Try it:
Give back all the data below exactly as it is shown.

Given information:
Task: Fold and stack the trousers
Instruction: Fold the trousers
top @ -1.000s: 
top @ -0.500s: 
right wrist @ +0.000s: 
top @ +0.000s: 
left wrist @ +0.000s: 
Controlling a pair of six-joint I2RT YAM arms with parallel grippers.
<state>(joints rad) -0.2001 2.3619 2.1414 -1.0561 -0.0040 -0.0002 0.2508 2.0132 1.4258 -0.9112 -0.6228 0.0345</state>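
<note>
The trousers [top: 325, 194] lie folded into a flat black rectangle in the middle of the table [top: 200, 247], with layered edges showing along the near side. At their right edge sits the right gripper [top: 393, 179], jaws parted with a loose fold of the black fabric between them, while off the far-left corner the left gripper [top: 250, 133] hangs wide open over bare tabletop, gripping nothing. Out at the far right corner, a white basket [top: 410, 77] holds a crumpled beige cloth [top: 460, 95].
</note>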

Response to the exercise:
Task: Fold and stack the trousers
Instruction: Fold the trousers
top @ -1.000s: 
top @ -0.500s: 
right wrist @ +0.000s: 
top @ +0.000s: 
left wrist @ +0.000s: 
Controlling a pair of six-joint I2RT YAM arms with parallel grippers.
<state>(joints rad) -0.2001 2.3619 2.1414 -1.0561 -0.0040 -0.0002 0.2508 2.0132 1.4258 -0.9112 -0.6228 0.0345</state>
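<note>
The trousers [top: 325, 194] lie folded into a flat black rectangle in the middle of the table [top: 200, 247], with layered edges showing along the near side. At their right edge sits the right gripper [top: 393, 179], jaws parted with a loose fold of the black fabric between them, while off the far-left corner the left gripper [top: 250, 133] hangs wide open over bare tabletop, gripping nothing. Out at the far right corner, a white basket [top: 410, 77] holds a crumpled beige cloth [top: 460, 95].
</note>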

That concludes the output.